LATE QUATERNARY EVOLUTION OF REEDY GLACIER, ANTARCTICA
At the mouth of Reedy Glacier, where the glacier flows into the southern Ross Sea Embayment, surface-exposure ages of erratics collected from the summits of nunataks indicate that the ice surface was ~ 110 m higher than the present ice surface ~ 7 kyr before present (B.P.). Surface-exposure ages of erratics collected from the flanks of these nunataks show that ice at the mouth of Reedy Glacier thinned from ~ 7 kyr B.P. through the late Holocene.

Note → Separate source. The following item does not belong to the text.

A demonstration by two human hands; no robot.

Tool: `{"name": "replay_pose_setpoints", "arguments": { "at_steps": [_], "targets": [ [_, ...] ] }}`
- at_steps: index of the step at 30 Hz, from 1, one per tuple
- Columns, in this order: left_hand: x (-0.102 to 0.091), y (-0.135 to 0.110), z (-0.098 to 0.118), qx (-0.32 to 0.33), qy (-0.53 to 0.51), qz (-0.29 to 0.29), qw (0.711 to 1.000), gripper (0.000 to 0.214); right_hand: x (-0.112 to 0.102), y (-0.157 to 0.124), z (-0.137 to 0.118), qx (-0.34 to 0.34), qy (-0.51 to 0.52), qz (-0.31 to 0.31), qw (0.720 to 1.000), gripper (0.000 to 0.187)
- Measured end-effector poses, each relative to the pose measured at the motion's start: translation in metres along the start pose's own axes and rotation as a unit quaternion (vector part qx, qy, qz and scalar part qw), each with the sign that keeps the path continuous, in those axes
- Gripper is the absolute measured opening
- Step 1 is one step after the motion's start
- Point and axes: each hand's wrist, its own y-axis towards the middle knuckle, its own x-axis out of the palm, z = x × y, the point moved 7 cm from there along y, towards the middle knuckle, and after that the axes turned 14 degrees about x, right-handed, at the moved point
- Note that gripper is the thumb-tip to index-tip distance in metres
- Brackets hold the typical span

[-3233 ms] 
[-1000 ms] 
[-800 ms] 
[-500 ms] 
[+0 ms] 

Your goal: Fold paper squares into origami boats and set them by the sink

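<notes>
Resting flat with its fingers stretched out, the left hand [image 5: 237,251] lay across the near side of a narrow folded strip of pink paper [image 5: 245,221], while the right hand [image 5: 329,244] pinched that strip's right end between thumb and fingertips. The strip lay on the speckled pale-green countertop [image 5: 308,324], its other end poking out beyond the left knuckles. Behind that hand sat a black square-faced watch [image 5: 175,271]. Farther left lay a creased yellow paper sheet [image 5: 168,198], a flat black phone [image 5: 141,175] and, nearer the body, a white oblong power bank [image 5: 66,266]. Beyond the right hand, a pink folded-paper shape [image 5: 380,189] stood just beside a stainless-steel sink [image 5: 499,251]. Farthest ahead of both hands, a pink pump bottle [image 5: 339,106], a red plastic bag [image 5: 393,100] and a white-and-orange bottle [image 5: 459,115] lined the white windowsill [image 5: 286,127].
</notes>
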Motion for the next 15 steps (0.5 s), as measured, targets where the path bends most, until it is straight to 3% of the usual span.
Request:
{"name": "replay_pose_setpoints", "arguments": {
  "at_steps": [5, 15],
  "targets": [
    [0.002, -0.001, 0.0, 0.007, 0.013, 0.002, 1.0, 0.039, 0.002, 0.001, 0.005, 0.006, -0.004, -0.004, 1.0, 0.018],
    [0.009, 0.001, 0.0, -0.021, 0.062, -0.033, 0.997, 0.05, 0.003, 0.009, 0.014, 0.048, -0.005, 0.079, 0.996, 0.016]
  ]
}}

Surface-exposure age results from a large deposit located at the middle of the glacier length show that the glacier surface was ~ 250 m higher than the present glacier surface from ~17 kyr to ~ 14 kyr B.P. Surface-exposure ages from the head of Reedy Glacier show that maximum ice surface elevations occurred there during the early Holocene.
Our results show that the most recent maximum ice surface elevations at Reedy Glacier post-date the age of the last glacial maximum in the Northern Hemisphere, and occur at different times at different locations along the glacier length. Surface-exposure ages suggest that maximum ice thickness occurred at the lower half of Reedy Glacier before ice-sheet retreat occurred in the western Ross Sea Embayment. In contrast, maximum ice thickness at the head of Reedy Glacier occurred during the early Holocene, when ice-sheet retreat was underway in the western Ross Sea Embayment and when ice was thinning at the mouth of Reedy Glacier. These results suggest (1) that Reedy Glacier was still responding to post-glacial mass balance changes through the mid-Holocene, (2) that the relative influence of the East Antarctic Ice Sheet and the West Antarctic Ice Sheet on ice surface elevations at Reedy Glacier has varied during the late Quaternary, and (3) that post-glacial changes in East Antarctic accumulation have affected ice surface elevations at Reedy Glacier.